И все же Гаухар сегодня, именно сейчас, впертые сказала себе: нет, она не могла бы так жить. Во всяком случае, не удовлетворилась бы такой жизнью. Трудно указать на какие-то определенные, режущие глаз изъяны в быту ее друзей. От конкретных частных недостатков можно не в день, не в два избавиться. Но жизнь в целом — это ведь не комната: переставил мебель с места на место — и все выглядит по-новому. Что-то облегченное, беззаботное угадывается в поведении Миляуши и Вильдана. Оба довольны друг другом, и не нужно им ничего искать, добавлять. Нынче хорошо, завтра, само собой, будет еще лучше. А начнешь «мудрить» — пожалуй, что-нибудь испортишь. Чего-то серьезного недостает Вильдану и Миляуше. Главной цели, что ли, не хватает в их жизни?..
Гаухар еще раз прошлась по комнате — пять шагов от угла до угла и столько же обратно. Тесновато! Она оглядела стены, знакомые до малейшего пятнышка на обоях. Хоть и висят на стенах рисунки, а все же не очень нарядно, бедновато… Словно возражая кому-то, она повторила про себя: «Но ведь комната — это не вся жизнь». — «Что же, взгляни на всю жизнь», — будто послышалось ей в странных голосах вьюги за окном.
Не то чтобы испугалась Гаухар, но вдруг оторопь охватила ее. «Других судишь-рядишь, а сама-то как живешь?» — вслух сказала она себе. Во всех испытаниях, пережитых Гаухар после разрыва с Джагфаром, вот эти минуты, пожалуй, были самыми трудными и тяжкими «Если кто послушает тебя, так может подумать, что ты завидуешь Миляуше и Вильдану». И она почтив отчаянии шептала: «Нет же, нет! Я не завистница, не дойду до такого позора! Должно быть, я просто устала бродить по извилистым тропинкам, которым не видно конца-краю. И все время одна. Мне горько и обидно, что обделена женским счастьем и не на кого бывает опереться…» Конечно, она вспомнила об Агзаме и опять обругала себя: «Тебе он понадобился, чтоб опереться, а по-другому не могла вспомнить!..»

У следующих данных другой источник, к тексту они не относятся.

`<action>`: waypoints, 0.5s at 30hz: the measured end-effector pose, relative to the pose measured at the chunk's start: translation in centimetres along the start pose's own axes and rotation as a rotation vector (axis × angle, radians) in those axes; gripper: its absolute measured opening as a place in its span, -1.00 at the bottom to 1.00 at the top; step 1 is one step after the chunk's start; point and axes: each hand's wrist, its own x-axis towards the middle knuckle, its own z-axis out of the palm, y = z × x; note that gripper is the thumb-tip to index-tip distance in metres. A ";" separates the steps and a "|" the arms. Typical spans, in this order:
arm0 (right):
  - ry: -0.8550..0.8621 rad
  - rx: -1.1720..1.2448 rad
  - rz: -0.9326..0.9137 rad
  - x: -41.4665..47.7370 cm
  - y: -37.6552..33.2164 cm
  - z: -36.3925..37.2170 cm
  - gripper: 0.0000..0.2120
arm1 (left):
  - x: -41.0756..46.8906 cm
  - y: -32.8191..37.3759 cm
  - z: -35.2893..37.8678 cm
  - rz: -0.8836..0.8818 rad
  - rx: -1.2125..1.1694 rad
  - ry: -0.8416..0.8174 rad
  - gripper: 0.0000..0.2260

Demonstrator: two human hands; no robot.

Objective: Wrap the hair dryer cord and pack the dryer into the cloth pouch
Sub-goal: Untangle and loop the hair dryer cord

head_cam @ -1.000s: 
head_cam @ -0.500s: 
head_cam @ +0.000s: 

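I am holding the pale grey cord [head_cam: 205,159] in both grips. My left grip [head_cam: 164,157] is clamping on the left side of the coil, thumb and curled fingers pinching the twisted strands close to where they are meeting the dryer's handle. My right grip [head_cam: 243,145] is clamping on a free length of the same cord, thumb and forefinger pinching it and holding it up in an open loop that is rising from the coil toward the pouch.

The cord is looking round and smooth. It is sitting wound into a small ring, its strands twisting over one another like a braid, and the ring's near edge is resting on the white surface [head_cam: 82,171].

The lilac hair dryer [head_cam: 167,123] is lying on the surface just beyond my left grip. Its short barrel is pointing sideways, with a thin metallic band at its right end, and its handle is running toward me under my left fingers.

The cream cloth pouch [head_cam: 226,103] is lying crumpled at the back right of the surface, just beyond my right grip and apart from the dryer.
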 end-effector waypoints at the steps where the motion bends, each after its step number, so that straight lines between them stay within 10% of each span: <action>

Потом мысли ее устремились в ином направлении. Ей хотелось подумать что-то хорошее о Миляуше и Вильдане. «Чего ты требуешь от них? Ведь и года не прошло, как они поженились. Самые счастливые дни переживают, равных которым не будет. А работают и сейчас, пожалуй, больше, чем ты, преподают в старших классах. Что ты умела в их годы? Делала первые шаги в школе, да и то при помощи Джагфара. Тебе только еще предстоят последние экзамены в институте, а у Миляуши и Вильдана уже давно дипломы… Стыдно тебе, Гаухар, стыдно!» — с ожесточением говорила она, словно кому-то другому.